Problem details
Among the records below, find the lines with the word "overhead" and copy them.

Input for this task
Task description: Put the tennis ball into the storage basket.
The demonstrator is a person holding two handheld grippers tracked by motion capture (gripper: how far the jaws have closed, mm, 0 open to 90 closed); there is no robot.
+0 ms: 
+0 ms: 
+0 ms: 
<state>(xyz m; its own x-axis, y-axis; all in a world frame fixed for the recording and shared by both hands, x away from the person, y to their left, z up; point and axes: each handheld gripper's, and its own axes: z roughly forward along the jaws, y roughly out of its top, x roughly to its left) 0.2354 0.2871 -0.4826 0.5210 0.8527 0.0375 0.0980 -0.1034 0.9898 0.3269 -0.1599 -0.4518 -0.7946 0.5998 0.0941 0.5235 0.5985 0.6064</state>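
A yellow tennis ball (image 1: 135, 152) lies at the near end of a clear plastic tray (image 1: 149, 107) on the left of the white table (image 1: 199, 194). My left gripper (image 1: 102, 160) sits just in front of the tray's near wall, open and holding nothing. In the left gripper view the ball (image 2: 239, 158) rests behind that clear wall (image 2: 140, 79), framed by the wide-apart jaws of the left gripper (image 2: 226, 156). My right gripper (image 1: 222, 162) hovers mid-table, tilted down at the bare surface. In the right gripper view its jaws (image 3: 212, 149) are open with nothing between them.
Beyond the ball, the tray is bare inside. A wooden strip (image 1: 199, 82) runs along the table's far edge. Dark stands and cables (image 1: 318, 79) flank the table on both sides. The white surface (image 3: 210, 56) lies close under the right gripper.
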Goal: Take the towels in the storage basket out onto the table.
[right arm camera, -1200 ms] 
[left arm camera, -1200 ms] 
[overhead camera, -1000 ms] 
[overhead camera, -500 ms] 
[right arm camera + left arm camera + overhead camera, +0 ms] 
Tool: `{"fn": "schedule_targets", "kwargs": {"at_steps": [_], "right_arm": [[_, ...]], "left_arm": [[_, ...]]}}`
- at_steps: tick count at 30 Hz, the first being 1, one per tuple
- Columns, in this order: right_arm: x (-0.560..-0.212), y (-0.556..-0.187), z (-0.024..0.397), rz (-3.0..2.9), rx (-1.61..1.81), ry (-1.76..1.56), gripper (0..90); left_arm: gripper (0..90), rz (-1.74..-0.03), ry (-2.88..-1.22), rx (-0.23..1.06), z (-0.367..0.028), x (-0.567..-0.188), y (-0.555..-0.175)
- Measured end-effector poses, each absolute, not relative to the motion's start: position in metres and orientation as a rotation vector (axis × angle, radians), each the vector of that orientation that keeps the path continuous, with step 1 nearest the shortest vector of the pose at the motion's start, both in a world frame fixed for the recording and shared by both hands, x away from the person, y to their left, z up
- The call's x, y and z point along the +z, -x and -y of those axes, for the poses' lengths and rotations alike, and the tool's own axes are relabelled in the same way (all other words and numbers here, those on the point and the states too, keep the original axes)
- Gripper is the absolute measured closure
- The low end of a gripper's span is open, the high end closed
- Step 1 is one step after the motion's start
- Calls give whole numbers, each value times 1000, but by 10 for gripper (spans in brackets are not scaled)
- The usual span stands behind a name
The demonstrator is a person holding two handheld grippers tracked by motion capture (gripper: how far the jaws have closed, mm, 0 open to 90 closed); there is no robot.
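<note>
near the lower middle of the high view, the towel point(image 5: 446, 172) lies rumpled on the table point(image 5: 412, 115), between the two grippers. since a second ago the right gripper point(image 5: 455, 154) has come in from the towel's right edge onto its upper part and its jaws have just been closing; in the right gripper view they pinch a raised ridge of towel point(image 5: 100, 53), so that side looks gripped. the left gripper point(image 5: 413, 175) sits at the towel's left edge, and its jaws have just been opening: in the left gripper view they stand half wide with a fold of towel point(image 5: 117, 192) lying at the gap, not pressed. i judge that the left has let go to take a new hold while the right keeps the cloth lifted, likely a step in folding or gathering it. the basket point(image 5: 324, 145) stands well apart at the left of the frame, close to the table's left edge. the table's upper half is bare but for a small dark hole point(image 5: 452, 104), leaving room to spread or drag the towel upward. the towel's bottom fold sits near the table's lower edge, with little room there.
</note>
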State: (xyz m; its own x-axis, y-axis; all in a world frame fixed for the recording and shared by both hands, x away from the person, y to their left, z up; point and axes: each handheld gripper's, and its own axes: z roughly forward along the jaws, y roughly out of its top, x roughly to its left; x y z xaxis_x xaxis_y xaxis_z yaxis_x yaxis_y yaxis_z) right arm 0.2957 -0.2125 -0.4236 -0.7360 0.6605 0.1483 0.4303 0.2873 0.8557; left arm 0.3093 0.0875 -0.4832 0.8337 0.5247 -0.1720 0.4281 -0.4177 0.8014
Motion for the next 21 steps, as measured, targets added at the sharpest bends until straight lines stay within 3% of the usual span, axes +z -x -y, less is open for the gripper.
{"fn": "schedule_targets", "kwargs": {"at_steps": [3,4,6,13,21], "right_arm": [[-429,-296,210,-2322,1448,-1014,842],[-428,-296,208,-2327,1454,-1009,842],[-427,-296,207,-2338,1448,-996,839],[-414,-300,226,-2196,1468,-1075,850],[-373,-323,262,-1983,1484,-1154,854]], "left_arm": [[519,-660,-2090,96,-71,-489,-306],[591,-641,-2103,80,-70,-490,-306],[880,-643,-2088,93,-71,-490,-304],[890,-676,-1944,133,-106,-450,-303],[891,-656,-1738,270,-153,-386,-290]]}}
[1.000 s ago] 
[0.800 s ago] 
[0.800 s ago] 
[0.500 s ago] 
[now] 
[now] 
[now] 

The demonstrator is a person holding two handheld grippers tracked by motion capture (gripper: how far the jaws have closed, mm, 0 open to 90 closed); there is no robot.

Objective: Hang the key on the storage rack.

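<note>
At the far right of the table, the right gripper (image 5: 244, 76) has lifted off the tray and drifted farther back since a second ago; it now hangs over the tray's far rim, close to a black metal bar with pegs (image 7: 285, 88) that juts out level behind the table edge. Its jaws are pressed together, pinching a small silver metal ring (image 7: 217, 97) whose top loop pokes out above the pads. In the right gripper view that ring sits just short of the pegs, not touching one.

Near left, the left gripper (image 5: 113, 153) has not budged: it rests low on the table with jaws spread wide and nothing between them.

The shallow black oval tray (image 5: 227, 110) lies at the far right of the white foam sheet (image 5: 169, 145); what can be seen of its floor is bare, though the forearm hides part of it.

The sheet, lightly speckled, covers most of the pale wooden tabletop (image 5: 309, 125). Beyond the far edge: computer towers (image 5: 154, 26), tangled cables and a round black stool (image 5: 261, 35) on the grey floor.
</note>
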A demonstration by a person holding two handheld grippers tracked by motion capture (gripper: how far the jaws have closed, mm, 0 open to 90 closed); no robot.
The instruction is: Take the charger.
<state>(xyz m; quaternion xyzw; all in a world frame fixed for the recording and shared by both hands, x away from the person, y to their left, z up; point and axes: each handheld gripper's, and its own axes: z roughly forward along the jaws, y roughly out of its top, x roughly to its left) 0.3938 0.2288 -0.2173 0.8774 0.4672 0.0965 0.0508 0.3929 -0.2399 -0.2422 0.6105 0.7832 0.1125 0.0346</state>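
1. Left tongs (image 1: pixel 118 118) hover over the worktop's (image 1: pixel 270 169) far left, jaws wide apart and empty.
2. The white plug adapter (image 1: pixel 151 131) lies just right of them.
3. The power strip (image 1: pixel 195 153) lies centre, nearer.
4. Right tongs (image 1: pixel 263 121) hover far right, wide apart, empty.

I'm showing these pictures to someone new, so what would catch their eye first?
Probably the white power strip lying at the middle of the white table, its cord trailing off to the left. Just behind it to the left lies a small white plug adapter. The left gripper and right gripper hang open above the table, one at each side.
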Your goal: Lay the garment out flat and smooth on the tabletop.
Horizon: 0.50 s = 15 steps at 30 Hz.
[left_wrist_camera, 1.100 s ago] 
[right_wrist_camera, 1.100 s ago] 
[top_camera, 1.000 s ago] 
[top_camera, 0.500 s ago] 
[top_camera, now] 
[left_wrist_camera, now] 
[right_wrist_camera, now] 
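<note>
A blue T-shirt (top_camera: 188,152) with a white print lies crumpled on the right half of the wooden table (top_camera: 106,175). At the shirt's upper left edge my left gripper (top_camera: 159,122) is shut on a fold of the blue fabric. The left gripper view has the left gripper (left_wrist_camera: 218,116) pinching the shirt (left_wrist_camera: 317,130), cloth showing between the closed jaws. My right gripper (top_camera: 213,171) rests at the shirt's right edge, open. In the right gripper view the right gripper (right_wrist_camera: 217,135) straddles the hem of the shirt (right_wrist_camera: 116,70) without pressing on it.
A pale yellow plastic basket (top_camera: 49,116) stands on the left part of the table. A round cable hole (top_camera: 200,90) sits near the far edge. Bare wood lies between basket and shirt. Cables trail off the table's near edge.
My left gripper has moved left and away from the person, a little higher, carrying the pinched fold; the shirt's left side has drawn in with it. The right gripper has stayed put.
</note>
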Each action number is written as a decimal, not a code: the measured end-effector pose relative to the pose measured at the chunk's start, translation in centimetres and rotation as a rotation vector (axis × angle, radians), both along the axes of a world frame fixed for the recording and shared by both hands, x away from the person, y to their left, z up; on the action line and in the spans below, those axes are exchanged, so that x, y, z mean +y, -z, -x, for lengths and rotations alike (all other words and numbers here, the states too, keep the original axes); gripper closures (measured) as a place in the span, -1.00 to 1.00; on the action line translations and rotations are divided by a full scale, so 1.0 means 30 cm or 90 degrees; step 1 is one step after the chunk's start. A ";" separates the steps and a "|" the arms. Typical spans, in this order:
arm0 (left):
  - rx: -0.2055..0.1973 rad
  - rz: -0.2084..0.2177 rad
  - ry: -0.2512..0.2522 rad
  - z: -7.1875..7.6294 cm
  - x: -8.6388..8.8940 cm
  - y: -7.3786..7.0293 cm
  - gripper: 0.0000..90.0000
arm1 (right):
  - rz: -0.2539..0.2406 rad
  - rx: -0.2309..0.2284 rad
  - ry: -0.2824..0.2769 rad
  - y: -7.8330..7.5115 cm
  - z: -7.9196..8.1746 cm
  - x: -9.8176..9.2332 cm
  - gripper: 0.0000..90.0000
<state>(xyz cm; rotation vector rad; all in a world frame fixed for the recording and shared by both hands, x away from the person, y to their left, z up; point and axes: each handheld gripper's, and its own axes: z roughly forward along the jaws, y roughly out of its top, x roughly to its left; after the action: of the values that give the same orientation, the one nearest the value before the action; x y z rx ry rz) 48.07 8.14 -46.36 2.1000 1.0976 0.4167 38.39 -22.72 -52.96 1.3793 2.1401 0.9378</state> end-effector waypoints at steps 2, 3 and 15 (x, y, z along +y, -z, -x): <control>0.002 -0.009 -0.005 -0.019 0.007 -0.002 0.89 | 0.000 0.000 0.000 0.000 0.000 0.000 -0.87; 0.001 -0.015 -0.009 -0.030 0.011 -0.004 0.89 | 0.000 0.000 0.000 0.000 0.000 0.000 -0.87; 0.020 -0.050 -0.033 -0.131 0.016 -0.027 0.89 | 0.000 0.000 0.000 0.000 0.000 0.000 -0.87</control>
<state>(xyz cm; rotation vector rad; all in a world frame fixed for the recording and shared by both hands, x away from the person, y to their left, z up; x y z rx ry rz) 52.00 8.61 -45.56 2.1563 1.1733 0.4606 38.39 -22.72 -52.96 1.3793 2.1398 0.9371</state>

Solution below
[overhead camera, -1000 ms] 
[overhead camera, -500 ms] 
[right arm camera + left arm camera + overhead camera, +0 ms] 

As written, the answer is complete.